Even when products are developed, they are based almost entirely on a personality or name recognition, i.e., Michael Jordan,
Earvin “Magic” Johnson, Lebron James and Tiger Woods are just a few examples. You probably can count on your fingers
the number of Black Americans that own shares of stock in any corporation they own, if indeed, they own any.
Unity’s Transitional Documents
A
New Age Corporqation™ makes it possible for any ethnic group that is not experiencing the financial
rewards of corporate ownership to fund and own multi-million dollar corporations. Since 1933, African Americans have been
unable to fund and own multi-million dollar enterprises that have the capacity to compete for market share. For centuries,
Black Americans talked about coming together to do something and up until 1933, they were moderately successful at it. Since
1933, African Americans have been stymied by the investment requirements of Federal law relative to non registered securities.
Unity’s ©Transitional Documents are written in strict compliance with Federal law relative to non registered
securities and are the only documents developed to date, that can turn "many paying a little to accomplish a major
corporate funding objective", into a reality. This can be done pursuant to Federal and South Carolina law and/or the
laws in any other state or country. No other concept/s or document/s are capable of funding a major $50,000,000.00 corporation
in the African American community or any community anywhere in the world. Unity’s transitional concepts are not taught
in any school and they are currently not for sale.
Franchising Unity
Even though Unity’s documents are not currently for sale, they can be sold as the cornerstone of a business development
model for minority communities anywhere in the world. Why is this so? The UCC, Uniform Commercial Code, governs the
vast majority of transactions on planet earth and the UCC has been adopted by all 50 states. Therefore, as a franchise package,
Unity’s corporate development concepts can fund any enterprise anywhere on earth because they “Substantially Comply”

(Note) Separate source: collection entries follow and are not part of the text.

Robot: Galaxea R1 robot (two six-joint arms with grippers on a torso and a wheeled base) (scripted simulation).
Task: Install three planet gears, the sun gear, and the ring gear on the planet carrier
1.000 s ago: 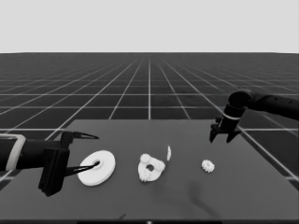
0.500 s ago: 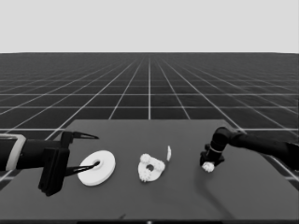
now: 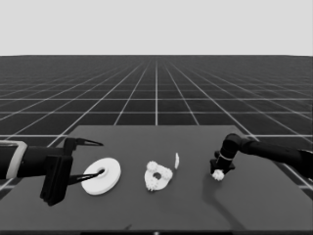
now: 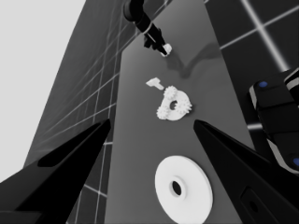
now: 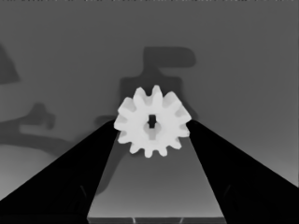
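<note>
My right pincer (image 3: 218,174) is down at the bench's (image 3: 254,205) right side, and in the right wrist view its two fingers press against opposite sides of the last loose gear (image 5: 153,121), so I read it as pinching that gear, though I can't tell whether the gear has left the surface. The smaller round part (image 3: 157,177) sits mid-bench with three gears already seated on it, which I judge to be the planets, leaving the gear in my grip as the fourth to go on. The thin white piece (image 3: 176,160) lies just beside that assembly toward the far edge. The larger round part (image 3: 101,176) rests toward the left end, not yet installed, under my waiting left pincer (image 3: 89,161), whose fingers are spread wide
</note>
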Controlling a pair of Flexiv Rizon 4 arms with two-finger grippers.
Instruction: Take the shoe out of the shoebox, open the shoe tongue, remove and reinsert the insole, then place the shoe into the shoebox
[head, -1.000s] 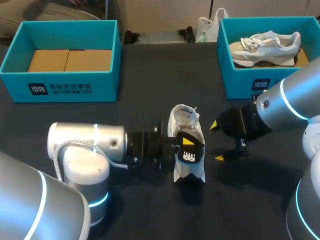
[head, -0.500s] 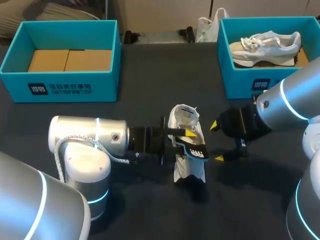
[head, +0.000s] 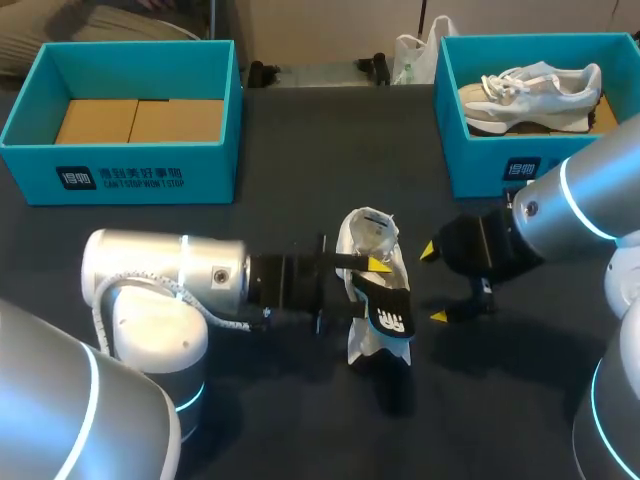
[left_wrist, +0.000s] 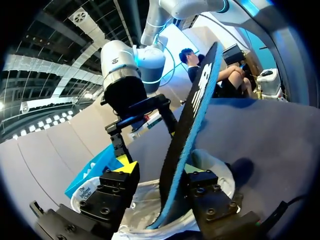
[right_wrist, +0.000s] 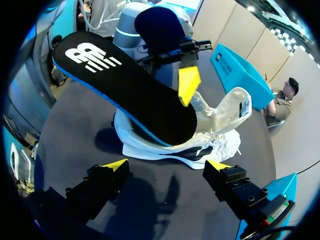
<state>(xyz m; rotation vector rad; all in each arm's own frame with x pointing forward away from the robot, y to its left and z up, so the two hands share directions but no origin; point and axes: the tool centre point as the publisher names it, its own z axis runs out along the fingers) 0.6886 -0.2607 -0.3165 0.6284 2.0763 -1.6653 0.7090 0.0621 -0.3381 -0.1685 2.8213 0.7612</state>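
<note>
Dark table, with a teal shoebox at far right (it holds a second shoe). The white shoe lies mid-table. The black insole stands half out of its opening, pinched by the left tool. The right tool is spread and empty, just right of the shoe. Step judged: insole removal. Next: draw the insole clear, then feed it back with the shoe steadied.

Even overhead light throws a soft shadow under the shoe onto the dark table.
</note>
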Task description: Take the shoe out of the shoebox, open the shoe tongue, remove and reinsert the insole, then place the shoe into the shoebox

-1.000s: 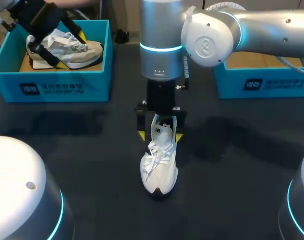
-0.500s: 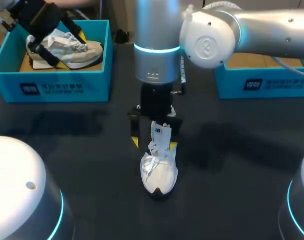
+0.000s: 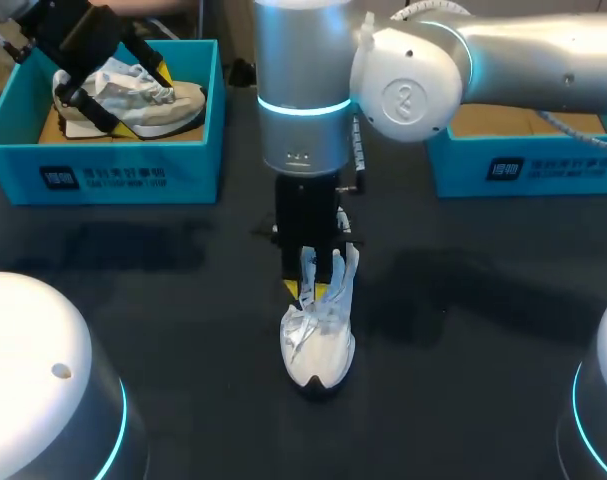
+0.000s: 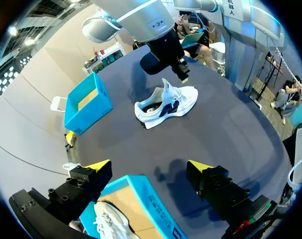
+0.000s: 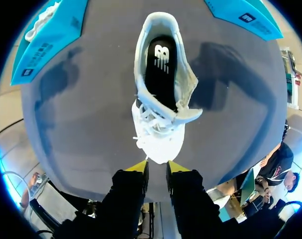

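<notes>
Shoe (image 3: 319, 345) stands central on the desk (image 3: 183, 300), dark insole (image 5: 159, 69) inside. My right pincer (image 5: 157, 168) hangs just above its laces (image 5: 151, 125), fingers almost together, gripping nothing; my left pincer (image 4: 150, 167) gapes wide over the left shoebox (image 3: 103, 170).

— How much of the white shoe (image 3: 318, 350) shows from above?
— Toe and laces only; the right arm (image 3: 303, 100) covers its heel beside the right end effector (image 3: 309, 291).
— And the boxed shoe (image 4: 108, 224)?
— Under the left end effector (image 4: 149, 166), the wrist view's rim cuts it off; only laces show.
</notes>
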Tool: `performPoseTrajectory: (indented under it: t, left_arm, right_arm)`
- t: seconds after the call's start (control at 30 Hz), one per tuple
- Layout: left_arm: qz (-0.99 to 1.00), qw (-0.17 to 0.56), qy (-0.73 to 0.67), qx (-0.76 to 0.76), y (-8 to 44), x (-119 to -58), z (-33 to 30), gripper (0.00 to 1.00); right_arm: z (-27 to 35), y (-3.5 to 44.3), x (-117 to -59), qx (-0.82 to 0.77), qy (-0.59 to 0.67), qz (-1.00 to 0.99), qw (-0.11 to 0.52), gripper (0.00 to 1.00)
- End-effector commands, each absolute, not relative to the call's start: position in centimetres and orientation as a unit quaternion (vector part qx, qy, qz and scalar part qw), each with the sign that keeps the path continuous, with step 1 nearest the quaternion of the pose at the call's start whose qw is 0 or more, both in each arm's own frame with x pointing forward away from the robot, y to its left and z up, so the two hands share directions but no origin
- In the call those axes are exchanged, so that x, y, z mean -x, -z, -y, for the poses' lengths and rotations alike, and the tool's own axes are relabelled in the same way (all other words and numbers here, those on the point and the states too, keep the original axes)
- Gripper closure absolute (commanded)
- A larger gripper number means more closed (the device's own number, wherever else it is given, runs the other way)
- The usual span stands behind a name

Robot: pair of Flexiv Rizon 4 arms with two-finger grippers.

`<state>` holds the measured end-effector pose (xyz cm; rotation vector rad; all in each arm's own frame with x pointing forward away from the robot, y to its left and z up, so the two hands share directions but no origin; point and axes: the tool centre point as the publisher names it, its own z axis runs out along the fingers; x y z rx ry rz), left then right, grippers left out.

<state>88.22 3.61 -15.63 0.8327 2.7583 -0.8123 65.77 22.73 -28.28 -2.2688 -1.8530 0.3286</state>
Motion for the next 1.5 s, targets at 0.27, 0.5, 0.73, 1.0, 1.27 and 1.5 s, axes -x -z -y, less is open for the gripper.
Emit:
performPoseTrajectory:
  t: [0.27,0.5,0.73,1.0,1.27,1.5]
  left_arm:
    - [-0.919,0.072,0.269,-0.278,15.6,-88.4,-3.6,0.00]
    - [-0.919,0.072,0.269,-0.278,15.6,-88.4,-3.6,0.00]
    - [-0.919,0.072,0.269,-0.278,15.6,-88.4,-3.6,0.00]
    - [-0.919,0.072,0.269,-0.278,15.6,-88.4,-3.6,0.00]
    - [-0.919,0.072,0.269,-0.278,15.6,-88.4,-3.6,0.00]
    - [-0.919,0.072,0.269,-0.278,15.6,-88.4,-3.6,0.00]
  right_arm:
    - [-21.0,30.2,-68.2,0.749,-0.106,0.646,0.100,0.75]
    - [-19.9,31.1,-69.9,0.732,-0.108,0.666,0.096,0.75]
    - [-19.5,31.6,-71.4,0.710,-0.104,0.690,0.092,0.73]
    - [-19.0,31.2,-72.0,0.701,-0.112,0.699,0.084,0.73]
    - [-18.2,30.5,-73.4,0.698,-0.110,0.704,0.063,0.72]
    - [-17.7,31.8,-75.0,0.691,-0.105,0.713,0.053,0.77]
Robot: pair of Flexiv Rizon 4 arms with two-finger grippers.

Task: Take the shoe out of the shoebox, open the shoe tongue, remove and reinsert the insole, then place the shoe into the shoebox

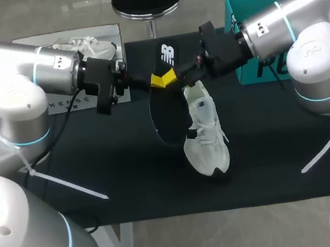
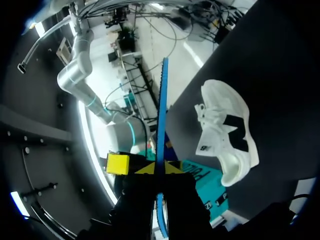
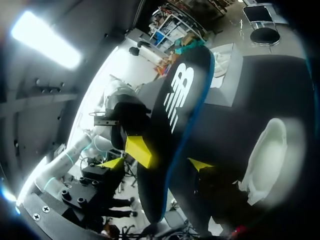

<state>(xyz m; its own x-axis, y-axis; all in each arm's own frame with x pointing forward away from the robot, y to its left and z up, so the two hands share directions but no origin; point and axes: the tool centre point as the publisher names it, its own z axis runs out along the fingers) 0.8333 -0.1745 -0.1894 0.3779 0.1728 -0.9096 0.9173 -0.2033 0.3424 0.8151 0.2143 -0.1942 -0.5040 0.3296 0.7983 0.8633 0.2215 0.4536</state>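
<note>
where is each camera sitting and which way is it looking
head view: fixed above and behind, looking down on the table; left arm and right arm enter from the sides, meeting at the insole.
left wrist view: on the left wrist, looking along the left hand, shut on the insole edge-on; shoe lies beyond.
right wrist view: on the right wrist, facing the insole's printed face; right hand shows at it.
shared: all three see insole and shoe.

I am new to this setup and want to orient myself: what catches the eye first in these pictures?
First the black insole, held up in mid-air where both arms meet: the left gripper is shut on its edge, and the right gripper is close against it. Just beneath, a white sneaker lies on the black table.
</note>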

with ARTICLE IX (9) of the UCC. Click here to learn more about UCC ARTICLE IX.
Now, to the purpose of this report. YES... UNITY
CAN BE FRANCHISED. Under the Federal Trade Commission’s (FTC) Franchise
Rule 436, all Unity has to do is give any prospective purchaser of Unity’s franchise the material information they need
in order to weigh the risks and benefits of such an investment. The Rule requires Unity to provide all potential franchisees
with a disclosure document containing 23 specific items of information about the offered franchise, Unity’s officers,
and any other franchisees, if any.
The required disclosure topics include,
(a) Unity’s litigation history, if any,
(b) Past and current franchisees, if any, and their contact
information, if any,
(c) Any exclusive territory that comes with the franchise,
if any,
(d) Any assistance Unity will provide... and...
(e) The cost of purchasing and starting up a Unity franchise.
If Unity makes representations about
the financial performance of its ability to fund corporations pursuant to Federal law, this topic must be covered in detail,
as well as the material basis backing up those representations. Click here for more information about FTC Rule 436.
The final advantage of Unity’s
system as a franchise is Unity’s return agreement that President Dorothy P. Snider; now, Dorothy P. Waymer approved
in 1996. Any one that wants out of Unity for any reason can return their ownership interest back to Unity and only back to
Unity. If the ownership interest is returned after 5 years, not only do holder/s receive the ledger value of $500.00, they
also will receive an additional $12.50. This represents a 2.5% return on the original value of their ownership interest in
Unity. Any returns, prior to 5 years ownership, only returns the ledger value of $500.00. When re-instated, Unity’s
1996 Bylaws and Articles of Incorporation are still in effect under the leadership of President Dorothy P. Waymer.